Ele não é apenas um presidente de origem judaica, mas foi eleito por 73% dos votos e na época, quando sua campanha começou, os pró-russos o acusaram de ser um fantoche dos nacionalistas, mas os nacionalistas também o acusaram de ser o “Cavalo de Tróia” dos pró-russos. Zelenzy, além do fato de que sua família sofreu o holocausato e que seus tios-avós foram mortos em campos de concentração, é um homem que cresceu em um ambiente russo, ele fala russo perfeito. Sabe-se que ele era cômico e suas primeiras apresentações foram em Moscou. Ele poderia perfeitamente passar como nacionalista e pró-russo, e ele foi acusado de ambas as posições. Isso prova que ele tentou manter posições moderadas e distantes desses grupos. Há quem diga, de fato, que os ultras estão em declínio nos últimos anos. O que Putin está claramente preocupado não é com a minoria ultranacionalista ucraniana, mas com as decisões e orientações tomadas pela maioria.

- Por que recorrer a uma narrativa como essa quando ela é facilmente removível?

-Mas onde é destacável... Acho que essa narrativa aponta para a frente interna. Por meio dessa narrativa Putin busca fabricar um consenso que dê legitimidade a essa operação na Ucrânia e a associe à Grande Guerra Patriótica, como a Segunda Guerra Mundial ainda é chamada hoje. E isso faz parte de um processo mais amplo, que é o processo de revisão e reescrita da memória histórica no mundo pós-soviético. Isso acontece na Polônia, na Hungria e até na própria Ucrânia. É um processo de revisão e reconstrução da memória histórica que tem a ver com o processo de desarmar a estrutura da URSS e dos países por trás da Cortina de Ferro. Cada um deles busca reposicionar seu povo e seu Estado em termos do passado e em relação às necessidades da situação atual e do presente.

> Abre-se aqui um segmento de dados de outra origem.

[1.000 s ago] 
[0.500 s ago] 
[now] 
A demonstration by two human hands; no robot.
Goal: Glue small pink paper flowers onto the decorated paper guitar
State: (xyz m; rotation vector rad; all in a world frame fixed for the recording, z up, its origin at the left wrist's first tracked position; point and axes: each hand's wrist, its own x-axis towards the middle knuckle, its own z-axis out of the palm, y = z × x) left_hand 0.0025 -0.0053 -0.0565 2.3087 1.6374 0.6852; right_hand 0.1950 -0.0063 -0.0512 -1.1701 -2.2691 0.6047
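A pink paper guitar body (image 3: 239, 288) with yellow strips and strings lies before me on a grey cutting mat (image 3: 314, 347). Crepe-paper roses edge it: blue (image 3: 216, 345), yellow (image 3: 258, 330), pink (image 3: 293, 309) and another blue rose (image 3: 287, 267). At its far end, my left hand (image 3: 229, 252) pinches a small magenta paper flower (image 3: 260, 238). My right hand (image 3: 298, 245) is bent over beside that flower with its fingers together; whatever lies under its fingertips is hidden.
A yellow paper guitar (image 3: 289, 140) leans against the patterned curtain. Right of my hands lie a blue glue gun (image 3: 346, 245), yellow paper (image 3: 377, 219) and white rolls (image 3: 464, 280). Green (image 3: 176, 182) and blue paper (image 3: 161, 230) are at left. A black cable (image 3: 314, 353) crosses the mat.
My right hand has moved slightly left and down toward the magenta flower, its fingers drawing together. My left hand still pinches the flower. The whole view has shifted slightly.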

-Manter essa narrativa é mais fácil para ele com o controle da mídia e o gerenciamento da disseminação de informações internas...

-Como está. De fato, vemos que a mídia mais dissidente foi fechada. Há todo um filtro das informações que chegam à Rússia, do que está acontecendo lá fora. A mídia internacional, sem ter conhecimento direto do que está acontecendo lá, está sendo filtrada. Os protestos estão sendo perseguidos. Leis que restringem o protesto social foram promulgadas. Jornalistas e manifestantes foram presos... Há um retorno a um regime de restrição das liberdades individuais e da liberdade de expressão, que, precisamente, a partir desta operação na Ucrânia está começando a ganhar cada vez mais força.

Infobae
Policiais detêm um homem durante um protesto contra a invasão russa da Ucrânia no centro de Moscou em 2 de março de 2022 (AFP)

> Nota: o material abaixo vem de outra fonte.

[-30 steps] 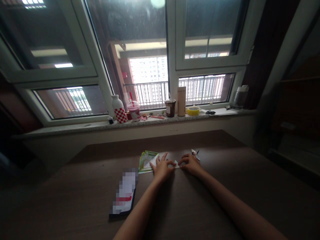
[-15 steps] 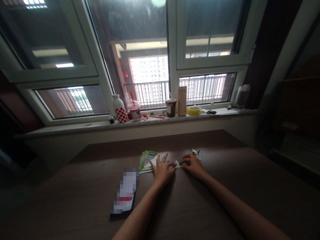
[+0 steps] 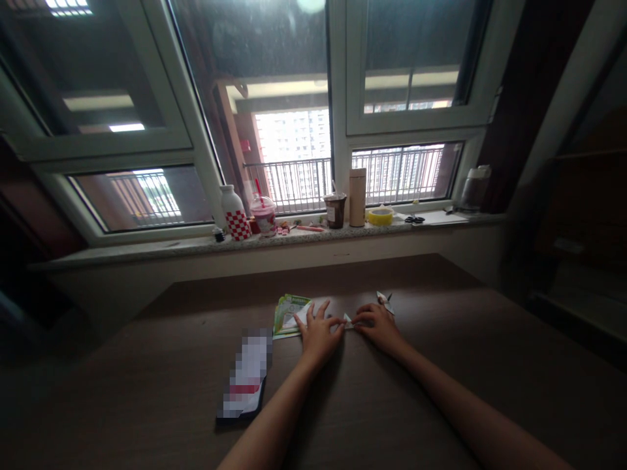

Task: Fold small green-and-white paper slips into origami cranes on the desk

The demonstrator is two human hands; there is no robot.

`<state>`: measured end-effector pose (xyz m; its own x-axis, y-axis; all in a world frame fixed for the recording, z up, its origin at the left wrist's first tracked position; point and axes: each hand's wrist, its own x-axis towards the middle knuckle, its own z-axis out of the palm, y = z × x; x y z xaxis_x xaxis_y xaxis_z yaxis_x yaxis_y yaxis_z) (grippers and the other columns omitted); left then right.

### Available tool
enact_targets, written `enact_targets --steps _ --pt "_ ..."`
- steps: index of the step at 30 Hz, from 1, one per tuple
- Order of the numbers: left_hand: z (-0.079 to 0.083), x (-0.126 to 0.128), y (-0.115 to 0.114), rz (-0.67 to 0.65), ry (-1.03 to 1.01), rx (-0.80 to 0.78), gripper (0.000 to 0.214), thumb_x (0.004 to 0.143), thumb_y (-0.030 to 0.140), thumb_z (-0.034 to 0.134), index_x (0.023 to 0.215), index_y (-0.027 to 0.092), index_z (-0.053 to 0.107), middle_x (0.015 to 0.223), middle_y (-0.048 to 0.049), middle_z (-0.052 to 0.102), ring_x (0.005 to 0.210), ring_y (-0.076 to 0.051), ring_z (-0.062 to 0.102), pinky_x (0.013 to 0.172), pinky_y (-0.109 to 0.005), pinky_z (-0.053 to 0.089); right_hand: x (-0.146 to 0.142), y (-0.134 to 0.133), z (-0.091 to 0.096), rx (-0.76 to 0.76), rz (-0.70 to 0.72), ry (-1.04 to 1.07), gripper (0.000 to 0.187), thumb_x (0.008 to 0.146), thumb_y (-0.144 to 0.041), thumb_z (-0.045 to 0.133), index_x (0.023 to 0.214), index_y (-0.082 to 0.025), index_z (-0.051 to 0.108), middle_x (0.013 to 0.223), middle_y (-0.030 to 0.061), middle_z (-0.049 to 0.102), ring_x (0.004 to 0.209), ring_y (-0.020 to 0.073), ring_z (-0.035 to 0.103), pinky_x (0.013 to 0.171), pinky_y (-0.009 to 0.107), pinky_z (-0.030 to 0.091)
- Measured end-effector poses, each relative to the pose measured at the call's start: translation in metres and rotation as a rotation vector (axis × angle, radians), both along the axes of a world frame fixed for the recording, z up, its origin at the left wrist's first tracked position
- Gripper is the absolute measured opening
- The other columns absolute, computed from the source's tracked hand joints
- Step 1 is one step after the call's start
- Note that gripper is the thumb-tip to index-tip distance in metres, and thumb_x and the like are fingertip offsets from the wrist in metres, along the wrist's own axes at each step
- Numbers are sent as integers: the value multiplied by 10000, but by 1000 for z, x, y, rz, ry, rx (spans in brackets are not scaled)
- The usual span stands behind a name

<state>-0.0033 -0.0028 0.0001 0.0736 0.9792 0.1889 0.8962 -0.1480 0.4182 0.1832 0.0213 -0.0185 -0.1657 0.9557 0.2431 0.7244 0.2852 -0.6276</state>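
Between my two hands, on the brown table, lies a small pale piece of folded paper. My left hand pinches its left side with thumb and forefinger, the other fingers spread. My right hand has its fingertips closed on the right side of the same piece. Partly under my left hand's fingers is a stack of green and white printed sheets. Just beyond my right hand sits a small folded paper piece with a dark pointed tip.
A phone with a blurred screen lies left of my left forearm. Along the windowsill stand a checkered bottle, a pink drink cup, a brown drink cup, a tan flask, yellow tape and scissors.
Hardly anything differs. Both hands keep their places, and the fingers at the small folded paper have shifted only very slightly.
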Motion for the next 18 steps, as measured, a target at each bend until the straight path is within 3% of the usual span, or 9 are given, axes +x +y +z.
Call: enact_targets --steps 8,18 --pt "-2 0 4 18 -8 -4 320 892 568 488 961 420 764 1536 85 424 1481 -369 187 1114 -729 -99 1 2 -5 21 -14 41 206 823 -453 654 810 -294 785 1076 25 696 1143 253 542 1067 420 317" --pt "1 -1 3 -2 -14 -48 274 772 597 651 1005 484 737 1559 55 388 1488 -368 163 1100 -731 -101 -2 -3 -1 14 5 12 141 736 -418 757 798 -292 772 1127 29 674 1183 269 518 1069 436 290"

- Então, neste momento, não é verdade que a Ucrânia é governada por nazistas?

Não, claro que não. Há nazistas na Ucrânia, claro. Sejamos precisos: na sociedade ucraniana e na política ucraniana existem grupos e correntes que reivindicam a colaboração do nacionalismo ucraniano com o nazismo nas décadas de 1930 e 1940. Sucessivos governos ucranianos desde 2013 têm tido uma política de fechar os olhos aos nacionalistas ucranianos com atitudes anti-semitas, sim, mas dizer que a Ucrânia é governada por nazistas ou que a Ucrânia vai desnazizar através desta guerra é um erro histórico e um desvio de memória histórica que, além disso, pode levar a um resultado oposto. Se a Ucrânia sobreviver a essa guerra, o nacionalismo ucraniano poderá ser radicalizado.